Dabei ist eine Pflege nicht mit einer Adoption vergleichbar. "Ich muss damit rechnen, dass das Kind zurück zu seiner Familie geht. Ich darf aber auch damit rechnen, dass es langfristig bleibt", zeigt Jugendamtsleiter Siegbert Goll den inneren Spagat auf, den die Betreuung eines Pflegekindes mit sich bringen kann. Für die Ursprungsfamilie ist das oft mit der schmerzhaften Erkenntnis verbunden: Dieses Leben kann ich meinem Kind nicht bieten.


Motivation, Zeit und Geduld nennt Sandra H., wenn sie darüber spricht, was Pflegeeltern brauchen. In ihrem Fall stellte sich wenige Monate nach der Aufnahme heraus, dass ihr kleines Mädchen behindert ist. Deswegen hinzuschmeißen, sei nie in Frage gekommen, sagt das Ehepaar entschieden. Klar ist aber auch: "Ich könnte jetzt nicht berufstätig sein", schildert Sandra H. den Familienalltag. Und noch ein Satz fällt: "Es ist wichtig, das Jugendamt nicht als Gegner, sondern als Partner zu sehen", sagt die Pflegemutter.

"Pflegeeltern sind für uns ein Anker", schätzt Goll das Engagement der insgesamt 61 Pflegeeltern im Landkreis und fünf Familien, die sich im Bereitschaftsdienst einbringen, wert. Darüber hinaus kümmern sich zwei Sonderpflegefamilien um zumeist ältere Kinder. Voraussetzung dafür ist, dass mindestens ein Elternteil eine pädagogische Berufsausbildung hat. Insbesondere in diesem Bereich aber auch für die allgemeine Kinderpflege seien weitere Familie gesucht, berichtet Goll.

Ein Interview zum Thema lesen Sie hier.


Was ist eine Pflegefamilie?

Anliegen Pflegefamilien ermöglichen Kindern, die aufgrund unterschiedlichster Problemlagen nicht bei ihren Eltern leben können, ein Familienleben auf Zeit. Das Ziel der Begleitung ist es, dass das Kind in seine Herkunftsfamilie zurückkehrt oder im Erwachsenwerden ein selbstständiges Leben aufbaut.

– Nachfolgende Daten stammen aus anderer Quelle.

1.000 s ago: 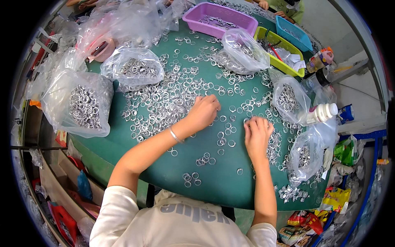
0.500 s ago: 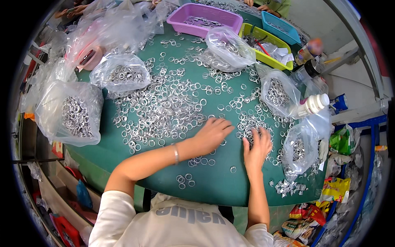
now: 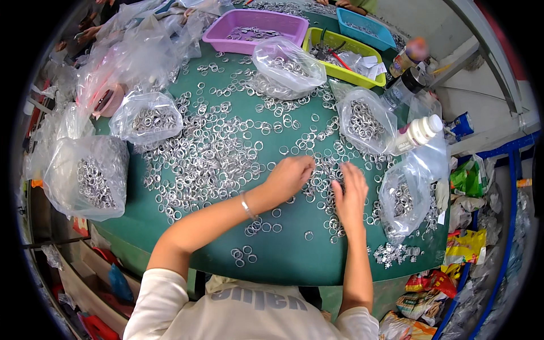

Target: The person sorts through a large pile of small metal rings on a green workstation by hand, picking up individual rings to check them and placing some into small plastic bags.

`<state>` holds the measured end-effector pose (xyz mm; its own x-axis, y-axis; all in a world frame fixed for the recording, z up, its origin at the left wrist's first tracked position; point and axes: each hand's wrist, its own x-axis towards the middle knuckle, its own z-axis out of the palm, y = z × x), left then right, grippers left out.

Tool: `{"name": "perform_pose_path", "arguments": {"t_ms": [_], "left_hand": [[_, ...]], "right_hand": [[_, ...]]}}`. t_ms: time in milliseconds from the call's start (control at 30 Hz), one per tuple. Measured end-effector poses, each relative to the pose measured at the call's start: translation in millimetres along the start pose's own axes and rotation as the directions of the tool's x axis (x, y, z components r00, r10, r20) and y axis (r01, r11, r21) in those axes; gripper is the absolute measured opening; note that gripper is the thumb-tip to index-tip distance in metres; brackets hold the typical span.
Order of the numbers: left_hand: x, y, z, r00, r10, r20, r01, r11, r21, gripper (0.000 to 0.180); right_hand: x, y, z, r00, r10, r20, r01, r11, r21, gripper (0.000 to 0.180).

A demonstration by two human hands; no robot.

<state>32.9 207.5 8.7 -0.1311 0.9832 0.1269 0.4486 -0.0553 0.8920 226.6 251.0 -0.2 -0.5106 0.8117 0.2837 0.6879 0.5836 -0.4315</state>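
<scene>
Head view, looking down on a round green table (image 3: 294, 255) strewn with small silver metal rings (image 3: 209, 153). The left hand (image 3: 289, 177) is laid palm down at the centre of the table, its fingers curled over the loose rings at their tips; whether a ring is pinched beneath them cannot be told. A thin bracelet (image 3: 247, 205) is worn at that wrist. The right hand (image 3: 350, 195) is spread flat just beside it, at about 3 o'clock, fingers extended and pressed onto a dense patch of rings, with nothing grasped.

The thickest spread of rings is seen from 9 to 11 o'clock of the left hand, so that hand is the nearer one to it; the patch between the two hands is reached equally by both. The rings are round and lie flat, so no long axis is presented.

Clear plastic bags holding more rings are ranged about the rim: one large bag (image 3: 85, 178) at 9 o'clock, one smaller bag (image 3: 148, 118) at 10 o'clock, and a further bag (image 3: 403, 198) just beyond the right hand at 3 o'clock. A purple tray (image 3: 255, 25) and a yellow-green tray (image 3: 323, 42) are set at 12 o'clock, well apart from both hands. A white bottle (image 3: 418, 133) lies tilted at 2 o'clock.
</scene>
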Motion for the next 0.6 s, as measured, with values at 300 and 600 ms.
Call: {"name": "perform_pose_path", "arguments": {"t_ms": [300, 600], "left_hand": [[-119, 3, -36, 0.906, 0.180, 0.383, -0.304, 0.906, 0.295, 0.020], [-148, 0, -33, 0.907, 0.219, 0.359, -0.340, 0.884, 0.321, 0.039]], "right_hand": [[-56, -46, -20, 0.926, -0.140, 0.350, 0.193, 0.974, -0.122, 0.048], [-31, -10, -22, 0.996, 0.080, 0.031, -0.081, 0.996, 0.043, 0.045]]}}
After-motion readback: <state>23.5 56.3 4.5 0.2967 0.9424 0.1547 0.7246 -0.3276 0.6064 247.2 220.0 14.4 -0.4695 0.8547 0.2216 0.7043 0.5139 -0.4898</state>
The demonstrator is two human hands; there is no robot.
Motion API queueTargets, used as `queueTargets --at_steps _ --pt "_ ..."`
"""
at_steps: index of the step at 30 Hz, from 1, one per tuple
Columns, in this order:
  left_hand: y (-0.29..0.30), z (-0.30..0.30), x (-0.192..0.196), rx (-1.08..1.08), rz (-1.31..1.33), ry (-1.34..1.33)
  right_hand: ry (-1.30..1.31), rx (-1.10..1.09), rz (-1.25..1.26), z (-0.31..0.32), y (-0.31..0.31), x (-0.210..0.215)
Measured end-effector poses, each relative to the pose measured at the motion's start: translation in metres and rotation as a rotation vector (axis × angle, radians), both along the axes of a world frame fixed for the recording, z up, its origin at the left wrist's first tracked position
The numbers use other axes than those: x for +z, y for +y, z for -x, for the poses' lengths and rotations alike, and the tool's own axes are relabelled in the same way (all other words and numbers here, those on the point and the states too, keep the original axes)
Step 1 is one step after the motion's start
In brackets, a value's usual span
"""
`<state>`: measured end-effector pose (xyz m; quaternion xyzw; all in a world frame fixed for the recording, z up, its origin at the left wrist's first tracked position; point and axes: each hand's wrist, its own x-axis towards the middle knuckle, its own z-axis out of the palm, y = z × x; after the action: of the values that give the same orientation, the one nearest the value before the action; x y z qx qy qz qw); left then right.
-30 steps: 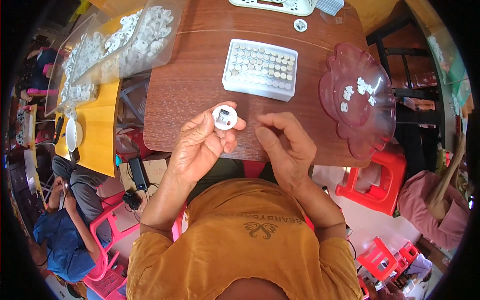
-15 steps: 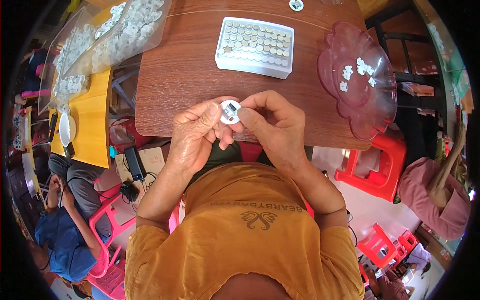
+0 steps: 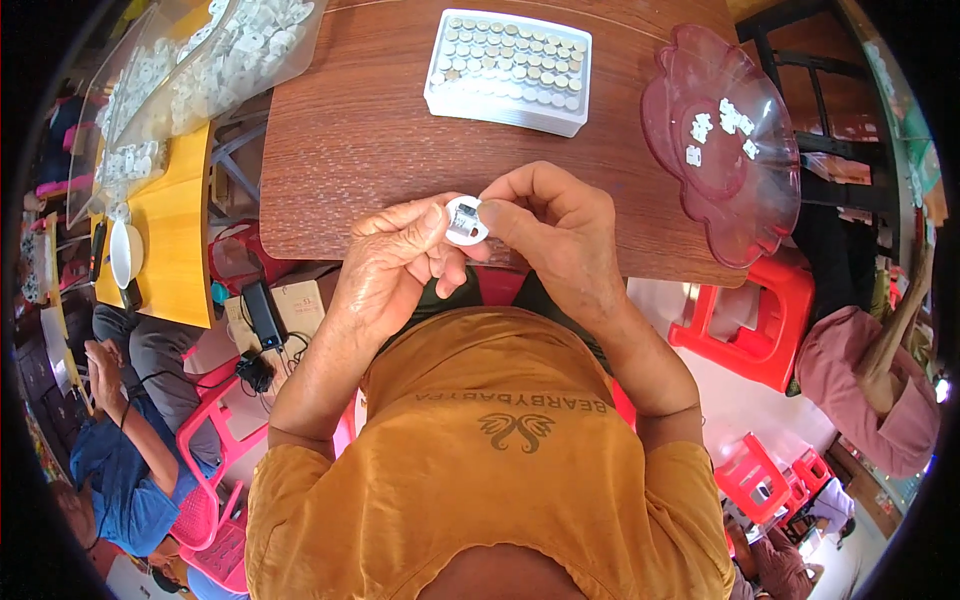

Pflegegeld Je nach Alter des Kindes erhalten Pflegeeltern für die Betreuung in Vollzeitpflege ein monatliches Pflegegeld zwischen 792 und 1028 Euro. Bei der Wochenpflege reduzieren sich die Pflegesätze anteilig, je nachdem, wie viele Tage das Kind betreut wird.

Informationen Ausführliche Informationen gibt es auf der Homepage des Landkreises. Auskunft bekommen Interessenten auch bei Frau Gerst (Tel.: 0971/ 801-4310), Frau Schneider-Körber (Tel.: 0971/ 801-4320) und Frau Schmitt (Tel.: 0971/ 801-4300).


87 Kinder, Jugendliche oder junge Erwachsene leben im Landkreis Bad Kissingen in einer Pflegefamilie (Stand 2017).

61 Pflegeeltern gibt es im Landkreis. Fünf weitere Familien leisten Bereitschaftsdienst und nehmen kurzfristig Kinder auf (Stand 2017).